La société de biotechnologies Geron obtient le feu vert de l'agence américaine du médicament (FDA) pour un essai sur l'homme d'une thérapie utilisant des cellules souches embryonnaires.

La société de biotechnologies américaine Geron a annoncé avoir obtenu l'autorisation de lancer le premier essai sur l'homme d'une thérapie utilisant des cellules souches embryonnaires.

Cet essai concerne des patients paralysés à la suite de lésions de la moelle épinière.

LA FDA, l'agence américaine des médicaments, a donné son accord pour un essai de phase I appelé GRNOPC1.

L'objectif de cet essai est d'injecter sur des personnes paralysées des cellules dérivées de cellules souches embryonnaires humaines, dans l'espoir qu'elles puissent régénérer les cellules nerveuses endommagées et, potentiellement, permettre à la personne paralysée de retrouver la sensibilité et la faculté de mouvement.

La société Geron soutient qu'elle avait soumis à la FDA un dossier de 21 000 pages pour appuyer sa demande d'autorisation. Elle affirme avoir démontré l'efficacité de son traitement sur des rongeurs.

Durant la campagne électorale, le président Obama avait affirmé qu'il allait rapidement lever la décision de l'administration Bush de limiter la recherche sur les cellules souches embryonnaires.

Le développement de ces cellules nécessite l'utilisation - voire la destruction - d'embryons humains, ce qui est condamné par certains groupes religieux. Ces derniers jugent inacceptable le fait de détruire la vie pour y arriver.

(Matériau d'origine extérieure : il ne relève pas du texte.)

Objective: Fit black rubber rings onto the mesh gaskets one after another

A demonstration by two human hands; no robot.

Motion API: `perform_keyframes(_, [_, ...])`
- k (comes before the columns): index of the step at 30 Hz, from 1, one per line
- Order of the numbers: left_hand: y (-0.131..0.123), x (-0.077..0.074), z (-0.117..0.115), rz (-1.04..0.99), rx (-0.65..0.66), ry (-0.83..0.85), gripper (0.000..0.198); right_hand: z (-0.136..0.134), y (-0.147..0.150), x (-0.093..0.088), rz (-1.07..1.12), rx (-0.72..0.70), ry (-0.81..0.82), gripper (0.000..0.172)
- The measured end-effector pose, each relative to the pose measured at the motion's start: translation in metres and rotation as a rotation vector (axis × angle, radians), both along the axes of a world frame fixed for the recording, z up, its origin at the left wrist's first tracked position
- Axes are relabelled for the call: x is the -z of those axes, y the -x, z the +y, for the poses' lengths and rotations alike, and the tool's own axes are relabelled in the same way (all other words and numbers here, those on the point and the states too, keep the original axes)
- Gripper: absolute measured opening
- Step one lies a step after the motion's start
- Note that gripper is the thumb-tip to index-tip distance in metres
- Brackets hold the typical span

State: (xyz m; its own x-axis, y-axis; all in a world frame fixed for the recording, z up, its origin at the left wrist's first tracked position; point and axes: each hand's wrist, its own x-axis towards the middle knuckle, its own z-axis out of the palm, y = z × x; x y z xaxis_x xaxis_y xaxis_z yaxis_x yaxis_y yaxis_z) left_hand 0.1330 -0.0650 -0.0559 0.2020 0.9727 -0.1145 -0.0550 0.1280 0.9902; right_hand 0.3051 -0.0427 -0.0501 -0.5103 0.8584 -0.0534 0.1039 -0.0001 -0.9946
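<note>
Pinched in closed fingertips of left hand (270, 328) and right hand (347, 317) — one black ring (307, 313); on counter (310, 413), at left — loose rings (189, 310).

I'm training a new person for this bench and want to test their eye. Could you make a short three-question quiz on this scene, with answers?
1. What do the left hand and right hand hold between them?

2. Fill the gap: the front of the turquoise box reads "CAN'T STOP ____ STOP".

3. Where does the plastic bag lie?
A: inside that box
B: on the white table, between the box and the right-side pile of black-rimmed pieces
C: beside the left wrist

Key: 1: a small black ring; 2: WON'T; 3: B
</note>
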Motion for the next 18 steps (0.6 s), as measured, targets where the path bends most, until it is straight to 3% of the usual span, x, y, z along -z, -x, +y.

Toutefois, l'attrait des cellules embryonnaire est grand puisque ces dernières sont capables de se transformer en tous types de cellules présentes dans le corps humain.

S'ils parvenaient à en maîtriser la croissance et la transformation, les scientifiques seraient en mesure de fabriquer des tissus de substitution pour traiter notamment la maladie d'Alzheimer ou les pathologies de la moelle épinière.